___ Extracted records ___

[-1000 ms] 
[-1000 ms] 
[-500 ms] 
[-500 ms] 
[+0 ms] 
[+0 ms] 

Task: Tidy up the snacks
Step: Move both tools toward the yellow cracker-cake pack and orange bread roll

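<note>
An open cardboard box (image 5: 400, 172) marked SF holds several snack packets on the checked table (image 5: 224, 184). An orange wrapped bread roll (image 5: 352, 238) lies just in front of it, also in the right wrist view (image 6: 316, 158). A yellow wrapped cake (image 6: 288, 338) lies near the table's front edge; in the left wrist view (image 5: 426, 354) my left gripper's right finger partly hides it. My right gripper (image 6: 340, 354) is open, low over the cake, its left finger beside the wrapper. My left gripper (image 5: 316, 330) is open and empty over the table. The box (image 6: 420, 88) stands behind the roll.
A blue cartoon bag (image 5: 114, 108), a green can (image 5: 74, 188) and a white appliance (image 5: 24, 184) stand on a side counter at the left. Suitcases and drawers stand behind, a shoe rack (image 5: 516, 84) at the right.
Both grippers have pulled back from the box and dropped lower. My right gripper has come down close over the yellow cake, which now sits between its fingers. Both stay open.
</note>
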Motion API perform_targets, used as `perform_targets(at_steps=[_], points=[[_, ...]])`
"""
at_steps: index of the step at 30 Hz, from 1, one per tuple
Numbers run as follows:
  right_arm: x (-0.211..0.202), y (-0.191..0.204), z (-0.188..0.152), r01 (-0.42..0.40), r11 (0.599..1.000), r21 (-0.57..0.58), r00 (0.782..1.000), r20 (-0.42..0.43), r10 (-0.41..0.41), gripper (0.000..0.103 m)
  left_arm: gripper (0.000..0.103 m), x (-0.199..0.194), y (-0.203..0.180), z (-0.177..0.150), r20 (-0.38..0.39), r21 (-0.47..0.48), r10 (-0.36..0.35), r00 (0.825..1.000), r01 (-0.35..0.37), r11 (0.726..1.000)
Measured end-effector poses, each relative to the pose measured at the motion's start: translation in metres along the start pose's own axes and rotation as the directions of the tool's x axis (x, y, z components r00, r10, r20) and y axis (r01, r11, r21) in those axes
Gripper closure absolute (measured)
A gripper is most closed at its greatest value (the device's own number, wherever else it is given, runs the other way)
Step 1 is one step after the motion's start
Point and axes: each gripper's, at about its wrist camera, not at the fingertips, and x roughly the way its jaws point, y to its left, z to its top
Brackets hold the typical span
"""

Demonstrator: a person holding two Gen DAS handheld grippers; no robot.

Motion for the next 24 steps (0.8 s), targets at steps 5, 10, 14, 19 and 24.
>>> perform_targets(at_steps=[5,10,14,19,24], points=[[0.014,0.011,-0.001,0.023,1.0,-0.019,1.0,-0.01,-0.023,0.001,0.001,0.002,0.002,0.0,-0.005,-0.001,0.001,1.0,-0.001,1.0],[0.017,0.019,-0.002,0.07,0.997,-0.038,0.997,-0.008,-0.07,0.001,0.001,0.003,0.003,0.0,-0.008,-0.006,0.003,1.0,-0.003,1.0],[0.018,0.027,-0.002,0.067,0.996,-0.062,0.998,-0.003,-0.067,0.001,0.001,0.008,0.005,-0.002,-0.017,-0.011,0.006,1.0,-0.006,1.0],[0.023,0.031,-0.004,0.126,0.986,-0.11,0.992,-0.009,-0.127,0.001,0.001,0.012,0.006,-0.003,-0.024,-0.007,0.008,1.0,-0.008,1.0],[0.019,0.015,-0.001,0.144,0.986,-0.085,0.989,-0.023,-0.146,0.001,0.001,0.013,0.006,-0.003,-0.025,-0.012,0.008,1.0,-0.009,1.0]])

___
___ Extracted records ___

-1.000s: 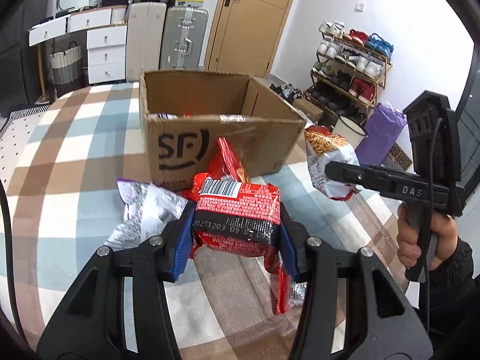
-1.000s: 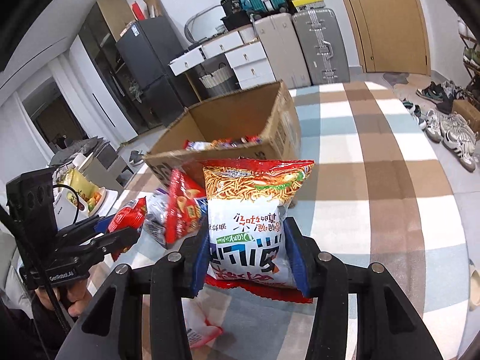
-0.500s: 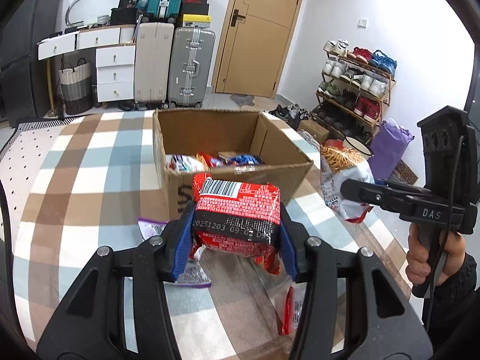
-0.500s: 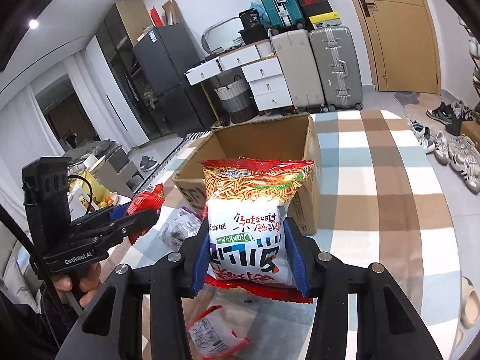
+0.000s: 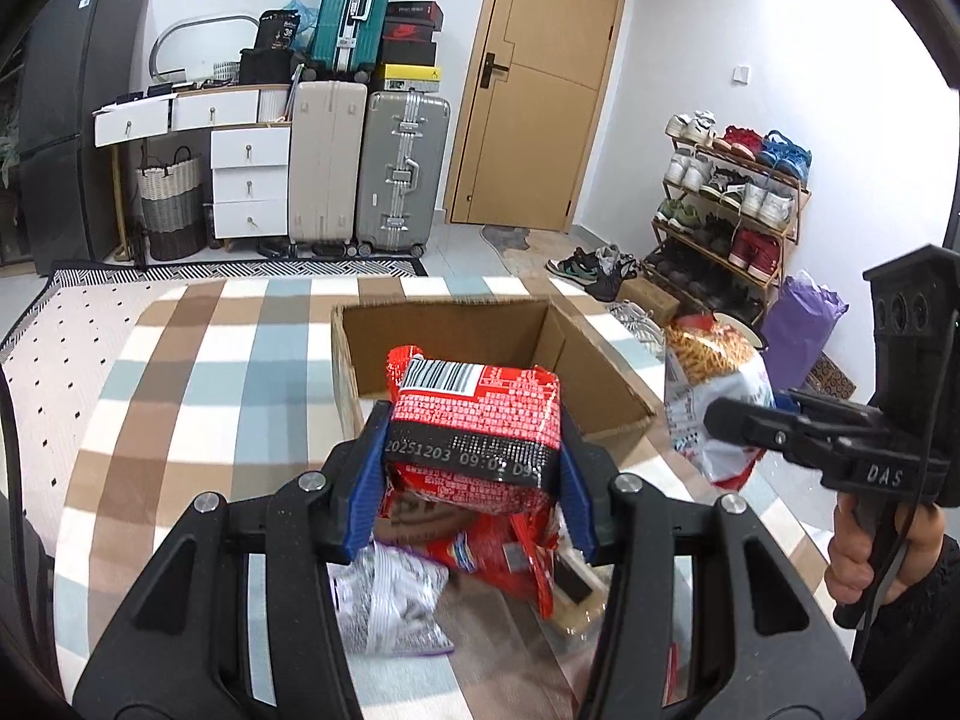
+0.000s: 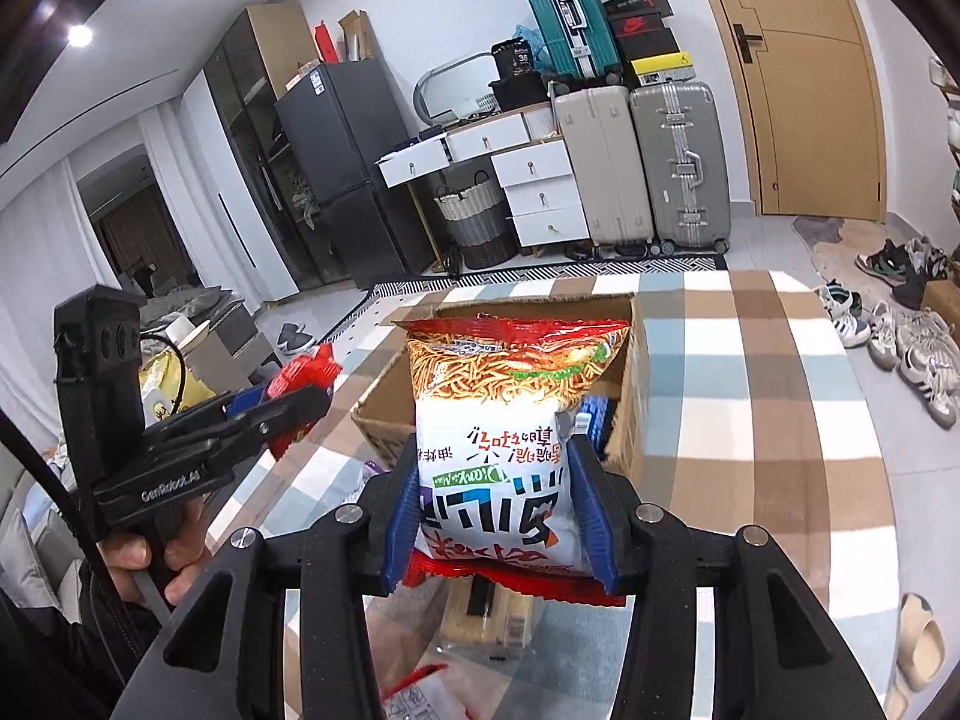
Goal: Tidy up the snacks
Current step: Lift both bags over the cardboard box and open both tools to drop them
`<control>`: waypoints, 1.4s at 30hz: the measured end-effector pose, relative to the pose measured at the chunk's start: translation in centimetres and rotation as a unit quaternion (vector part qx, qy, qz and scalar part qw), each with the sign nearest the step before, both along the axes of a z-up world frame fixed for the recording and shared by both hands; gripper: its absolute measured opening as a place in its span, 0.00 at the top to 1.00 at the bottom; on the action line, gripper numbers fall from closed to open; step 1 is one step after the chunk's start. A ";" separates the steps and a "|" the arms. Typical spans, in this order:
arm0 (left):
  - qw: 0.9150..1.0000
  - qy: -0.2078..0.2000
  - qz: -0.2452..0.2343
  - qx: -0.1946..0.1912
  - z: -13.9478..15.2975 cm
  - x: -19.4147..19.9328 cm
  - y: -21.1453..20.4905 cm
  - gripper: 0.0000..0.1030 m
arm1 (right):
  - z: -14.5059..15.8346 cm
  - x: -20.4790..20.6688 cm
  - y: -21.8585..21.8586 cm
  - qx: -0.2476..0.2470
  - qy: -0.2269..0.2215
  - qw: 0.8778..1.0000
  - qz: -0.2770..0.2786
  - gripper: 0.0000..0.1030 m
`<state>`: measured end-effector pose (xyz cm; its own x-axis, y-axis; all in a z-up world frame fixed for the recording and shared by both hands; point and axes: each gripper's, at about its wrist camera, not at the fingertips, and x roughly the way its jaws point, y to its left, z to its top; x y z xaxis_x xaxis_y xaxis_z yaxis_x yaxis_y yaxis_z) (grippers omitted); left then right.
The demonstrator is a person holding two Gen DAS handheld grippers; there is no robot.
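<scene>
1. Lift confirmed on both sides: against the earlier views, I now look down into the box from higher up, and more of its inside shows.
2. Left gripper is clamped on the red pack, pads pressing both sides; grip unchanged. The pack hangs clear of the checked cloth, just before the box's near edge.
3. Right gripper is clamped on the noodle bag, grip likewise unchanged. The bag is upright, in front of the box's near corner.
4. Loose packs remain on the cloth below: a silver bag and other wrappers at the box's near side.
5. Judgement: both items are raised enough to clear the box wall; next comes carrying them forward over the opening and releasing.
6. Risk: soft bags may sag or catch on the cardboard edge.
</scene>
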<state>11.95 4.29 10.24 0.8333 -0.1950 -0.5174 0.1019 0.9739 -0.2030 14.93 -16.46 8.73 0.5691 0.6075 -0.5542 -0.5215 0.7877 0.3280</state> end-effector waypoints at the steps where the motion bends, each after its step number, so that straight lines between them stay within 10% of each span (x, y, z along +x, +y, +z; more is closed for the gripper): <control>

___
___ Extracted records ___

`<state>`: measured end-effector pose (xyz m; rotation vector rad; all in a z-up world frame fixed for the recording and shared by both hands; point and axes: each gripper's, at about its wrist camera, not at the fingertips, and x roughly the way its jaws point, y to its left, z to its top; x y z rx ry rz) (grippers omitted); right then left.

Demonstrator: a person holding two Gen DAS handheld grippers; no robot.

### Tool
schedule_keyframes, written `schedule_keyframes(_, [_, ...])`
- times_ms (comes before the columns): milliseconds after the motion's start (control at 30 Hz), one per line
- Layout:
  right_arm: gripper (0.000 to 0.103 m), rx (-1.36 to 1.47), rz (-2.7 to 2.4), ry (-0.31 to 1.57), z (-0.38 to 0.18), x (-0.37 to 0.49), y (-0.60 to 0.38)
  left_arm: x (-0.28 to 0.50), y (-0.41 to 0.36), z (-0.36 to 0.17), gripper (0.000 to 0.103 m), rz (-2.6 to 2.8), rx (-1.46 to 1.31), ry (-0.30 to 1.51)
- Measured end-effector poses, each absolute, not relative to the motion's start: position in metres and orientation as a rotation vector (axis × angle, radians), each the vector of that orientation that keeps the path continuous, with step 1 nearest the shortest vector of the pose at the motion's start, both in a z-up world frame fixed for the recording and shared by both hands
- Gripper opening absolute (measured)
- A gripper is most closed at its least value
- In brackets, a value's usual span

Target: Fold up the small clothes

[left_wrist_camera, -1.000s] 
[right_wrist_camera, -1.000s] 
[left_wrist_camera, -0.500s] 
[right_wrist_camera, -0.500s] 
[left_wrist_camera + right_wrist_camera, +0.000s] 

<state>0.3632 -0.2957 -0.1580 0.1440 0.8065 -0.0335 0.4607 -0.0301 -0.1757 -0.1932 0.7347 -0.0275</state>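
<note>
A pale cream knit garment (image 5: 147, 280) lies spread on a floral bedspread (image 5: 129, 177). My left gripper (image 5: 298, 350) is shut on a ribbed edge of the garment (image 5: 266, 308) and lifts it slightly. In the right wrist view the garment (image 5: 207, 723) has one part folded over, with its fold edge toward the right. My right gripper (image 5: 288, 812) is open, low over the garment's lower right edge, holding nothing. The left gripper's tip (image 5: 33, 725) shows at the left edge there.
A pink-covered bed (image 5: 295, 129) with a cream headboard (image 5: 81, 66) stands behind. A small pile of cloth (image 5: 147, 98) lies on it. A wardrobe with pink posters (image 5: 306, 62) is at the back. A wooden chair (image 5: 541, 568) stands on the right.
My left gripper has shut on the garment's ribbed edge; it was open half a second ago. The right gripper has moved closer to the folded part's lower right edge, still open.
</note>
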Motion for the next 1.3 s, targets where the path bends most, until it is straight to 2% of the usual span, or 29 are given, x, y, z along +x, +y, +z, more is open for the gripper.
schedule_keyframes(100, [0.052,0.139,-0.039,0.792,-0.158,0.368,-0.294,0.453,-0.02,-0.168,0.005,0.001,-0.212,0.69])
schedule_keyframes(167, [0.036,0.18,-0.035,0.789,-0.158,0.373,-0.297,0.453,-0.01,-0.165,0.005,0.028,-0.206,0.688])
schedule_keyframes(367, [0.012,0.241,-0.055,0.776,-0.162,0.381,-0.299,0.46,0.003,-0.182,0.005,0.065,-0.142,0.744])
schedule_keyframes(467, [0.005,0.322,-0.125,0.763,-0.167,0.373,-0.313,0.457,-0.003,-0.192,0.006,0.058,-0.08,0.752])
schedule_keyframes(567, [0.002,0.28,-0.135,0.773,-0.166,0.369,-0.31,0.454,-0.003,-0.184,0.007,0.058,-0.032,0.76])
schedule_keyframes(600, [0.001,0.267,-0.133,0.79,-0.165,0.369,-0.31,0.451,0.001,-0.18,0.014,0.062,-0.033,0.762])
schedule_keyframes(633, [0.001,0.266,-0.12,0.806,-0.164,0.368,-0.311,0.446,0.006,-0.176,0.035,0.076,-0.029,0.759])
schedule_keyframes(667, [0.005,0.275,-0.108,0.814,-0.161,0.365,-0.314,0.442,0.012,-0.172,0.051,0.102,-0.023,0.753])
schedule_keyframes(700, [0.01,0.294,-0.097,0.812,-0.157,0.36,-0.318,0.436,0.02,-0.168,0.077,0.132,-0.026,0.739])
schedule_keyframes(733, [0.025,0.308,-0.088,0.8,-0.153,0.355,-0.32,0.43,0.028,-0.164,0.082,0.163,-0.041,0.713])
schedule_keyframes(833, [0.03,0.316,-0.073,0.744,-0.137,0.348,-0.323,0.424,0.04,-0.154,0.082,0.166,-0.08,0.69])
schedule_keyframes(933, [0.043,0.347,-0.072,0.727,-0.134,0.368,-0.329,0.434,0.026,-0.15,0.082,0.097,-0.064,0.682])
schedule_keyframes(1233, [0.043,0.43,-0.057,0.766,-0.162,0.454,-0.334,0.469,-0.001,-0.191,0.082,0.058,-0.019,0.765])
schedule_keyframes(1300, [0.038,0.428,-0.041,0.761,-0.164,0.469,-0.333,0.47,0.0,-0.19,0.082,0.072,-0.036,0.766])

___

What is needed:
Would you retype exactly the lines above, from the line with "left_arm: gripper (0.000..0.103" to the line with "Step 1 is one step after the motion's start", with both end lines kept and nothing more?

Written reply:
  left_arm: gripper (0.000..0.103 m), x (-0.199..0.194), y (-0.203..0.180), z (-0.177..0.150), r20 (-0.38..0.39), r21 (-0.47..0.48), r10 (-0.36..0.35), r00 (0.825..1.000), r01 (-0.35..0.37), r11 (0.726..1.000)
Measured end-effector poses, each relative to the pose measured at the motion's start: translation in metres along the start pose's own axes and rotation as the directions of the tool's x axis (x, y, z components r00, r10, r20) and y axis (r01, r11, r21) in those axes
Gripper closure absolute (measured)
A gripper is most closed at its greatest value (the device's own number, wherever else it is given, runs the other way)
Step 1 is one step after the motion's start

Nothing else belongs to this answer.